Modulation of Apoptosis Controls Inhibitory Interneuron Number in the Cortex
Myrto Denaxa,
Guilherme Neves,
Adam Rabinowitz,
Sarah Kemlo,
Petros Liodis,
Juan Burrone,
Vassilis Pachnis
Affiliations
Myrto Denaxa
Nervous System Development and Homeostasis Laboratory, Francis Crick Institute, 1 Midland Road, London NW1 1AT, UK; Corresponding author
Guilherme Neves
Centre for Developmental Neurobiology, Institute of Psychiatry, Psychology and Neuroscience, King’s College London, London SE1 1UL, UK; MRC Centre for Neurodevelopmental Disorders, King’s College London, London SE1 1UL, UK; Corresponding author
Adam Rabinowitz
Bioinformatics and Biostatistics Laboratory, Francis Crick Institute, 1 Midland Road, London NW1 1AT, UK
Sarah Kemlo
Centre for Developmental Neurobiology, Institute of Psychiatry, Psychology and Neuroscience, King’s College London, London SE1 1UL, UK; MRC Centre for Neurodevelopmental Disorders, King’s College London, London SE1 1UL, UK
Petros Liodis
Molecular Neurobiology, National Institute for Medical Research, the Ridgeway, Mill Hill, London NW7 1AA, UK
Juan Burrone
Centre for Developmental Neurobiology, Institute of Psychiatry, Psychology and Neuroscience, King’s College London, London SE1 1UL, UK; MRC Centre for Neurodevelopmental Disorders, King’s College London, London SE1 1UL, UK; Corresponding author
Vassilis Pachnis
Nervous System Development and Homeostasis Laboratory, Francis Crick Institute, 1 Midland Road, London NW1 1AT, UK; Corresponding author
Summary: Cortical networks are composed of excitatory projection neurons and inhibitory interneurons.
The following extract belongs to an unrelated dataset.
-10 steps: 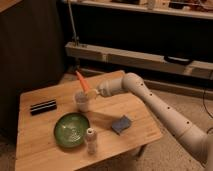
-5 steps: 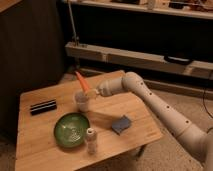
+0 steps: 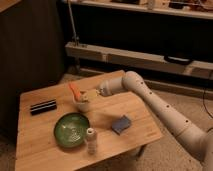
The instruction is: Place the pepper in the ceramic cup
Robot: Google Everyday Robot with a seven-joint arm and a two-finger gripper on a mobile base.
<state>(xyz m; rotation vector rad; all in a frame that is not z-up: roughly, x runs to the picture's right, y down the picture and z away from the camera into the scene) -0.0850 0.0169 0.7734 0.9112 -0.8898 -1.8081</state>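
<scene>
Wooden table (image 3: 45, 150), with the gripper (image 3: 95, 93) at the cup's three o'clock; whether its jaws are open or closed cannot be told. Ceramic cup (image 3: 82, 105) near table centre. Pepper (image 3: 75, 91) stands tilted in the cup, tip toward eleven o'clock; probably light, stiff and smooth, best gripped mid-length.

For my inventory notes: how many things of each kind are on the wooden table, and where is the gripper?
Orange-red tapered pepper: 1
Off-white ceramic cup: 1
Green round plate: 1
Pale shaker: 1
Black bar: 1
Blue block: 1
Total: 6
Gripper: beside cup.
</scene>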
Finding the right balance between the two is important for controlling overall cortical excitation and network dynamics. However, it is unclear how the correct number of cortical interneurons (CIs) is established in the mammalian forebrain. CIs are generated in excess from basal forebrain progenitors, and their final numbers are adjusted via an intrinsically determined program of apoptosis that takes place during an early postnatal window. Here, we provide evidence that the extent of CI apoptosis during this critical period is plastic and cell-type specific and can be reduced in a cell-autonomous manner by acute increases in neuronal activity. We propose that the physiological state of the emerging neural network controls the activity levels of local CIs to modulate their numbers in a homeostatic manner.